> [WHAT TO DO] Please give back each line of the material unchanged, but without the images.
** COLLECTED MATERIAL follows **
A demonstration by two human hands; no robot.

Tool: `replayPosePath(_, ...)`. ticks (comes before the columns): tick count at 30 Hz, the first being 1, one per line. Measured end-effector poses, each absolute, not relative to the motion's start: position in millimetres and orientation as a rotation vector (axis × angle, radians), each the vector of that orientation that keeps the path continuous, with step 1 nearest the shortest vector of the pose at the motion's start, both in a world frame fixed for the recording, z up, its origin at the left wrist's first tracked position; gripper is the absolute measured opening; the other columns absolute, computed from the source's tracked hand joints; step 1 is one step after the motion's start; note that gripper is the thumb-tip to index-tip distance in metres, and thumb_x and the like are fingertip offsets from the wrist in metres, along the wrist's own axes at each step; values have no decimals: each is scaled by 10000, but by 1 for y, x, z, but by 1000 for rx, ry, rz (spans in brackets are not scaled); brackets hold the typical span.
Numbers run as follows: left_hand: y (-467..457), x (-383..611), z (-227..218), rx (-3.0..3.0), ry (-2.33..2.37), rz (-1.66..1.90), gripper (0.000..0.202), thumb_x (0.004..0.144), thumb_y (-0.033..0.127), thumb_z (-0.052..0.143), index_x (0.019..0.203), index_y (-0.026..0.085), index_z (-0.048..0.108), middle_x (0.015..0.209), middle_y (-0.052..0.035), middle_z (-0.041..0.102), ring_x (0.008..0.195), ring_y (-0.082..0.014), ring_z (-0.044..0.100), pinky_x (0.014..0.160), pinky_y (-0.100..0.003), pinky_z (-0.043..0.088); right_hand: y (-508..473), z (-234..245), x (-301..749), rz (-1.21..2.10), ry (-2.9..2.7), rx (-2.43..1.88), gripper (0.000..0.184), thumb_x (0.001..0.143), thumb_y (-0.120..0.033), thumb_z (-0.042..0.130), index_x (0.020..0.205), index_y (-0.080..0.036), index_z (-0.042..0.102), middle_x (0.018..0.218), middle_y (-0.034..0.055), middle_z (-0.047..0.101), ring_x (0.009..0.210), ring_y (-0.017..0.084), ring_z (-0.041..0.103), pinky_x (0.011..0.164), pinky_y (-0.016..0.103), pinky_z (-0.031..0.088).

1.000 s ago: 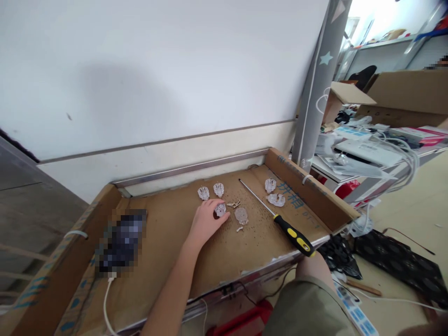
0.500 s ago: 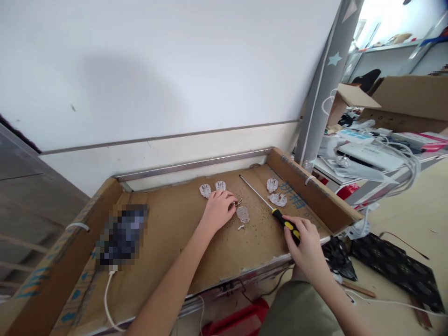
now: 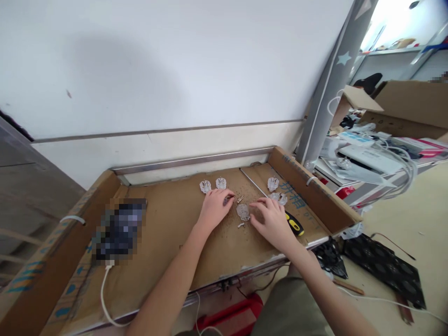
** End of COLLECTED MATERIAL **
> [EXERCISE SOLUTION]
A demonstration by two human hands; no robot.

Tool: `replayPosePath(_, ...)`. ticks (comes before the columns): tick count at 30 Hz, the first being 1, one per line. Measured end-effector poses, each absolute, not relative to the motion's start: position in millimetres and orientation as a rotation vector (axis × angle, radians), each the vector of that orientation that keeps the path continuous, with step 1 nearest the shortest vector of the pose at the motion's start, both in a world frame fixed for the recording, z up, its origin at the left wrist's first tracked position; gripper is the absolute measured opening; the other columns absolute, computed from the source's tracked hand joints; step 1 is one step after the motion's start; note that gripper is the thumb-tip to index-tip distance in metres, and thumb_x and the like are fingertip offsets from the wrist in metres, along the wrist's own axes at each step; values have no decimals: each is scaled by 10000, but by 1 for y, x, z, but by 1000 for rx, ry, rz (spans in brackets are not scaled); brackets hold the typical span.
Numbers run as follows: left_hand: y (-467..457), x (-383..611), z (-227..218), rx (-3.0..3.0), ry (-2.33..2.37), rz (-1.66..1.90), gripper (0.000..0.202), thumb_x (0.004..0.144), thumb_y (-0.033..0.127), thumb_z (-0.052..0.143), index_x (0.019..0.203), index_y (-0.026..0.085), index_z (-0.048..0.108), middle_x (0.015..0.209), middle_y (-0.052..0.035), middle_z (-0.041..0.102), ring_x (0.008..0.195), ring_y (-0.082..0.014), ring_z (-0.044..0.100), pinky_x (0.014..0.160), pinky_y (-0.100..0.003), pinky_z (-0.043..0.088); right_hand: y (-508..473), z (-234..245), x (-301..749), rz (-1.21..2.10), ry (-2.9..2.7), rx (-2.43..1.88), gripper (0.000..0.184), thumb_x (0.001..0.143), thumb_y (-0.120..0.033), thumb_z (-0.042..0.130), index_x (0.020..0.205), index_y (-0.080..0.036), index_z (-0.042..0.102), middle_x (0.018..0.218), middle_y (-0.034..0.055), middle_z (-0.047..0.101), ring_x (0.009..0.210), ring_y (-0.017..0.084), ring_z (-0.041..0.103), pinky_x (0.011..0.164), pinky_y (-0.016..0.103), pinky_z (-0.031..0.088).

1.000 s ago: 
0.500 s ago: 
now: 

There is nothing more to add to the answer.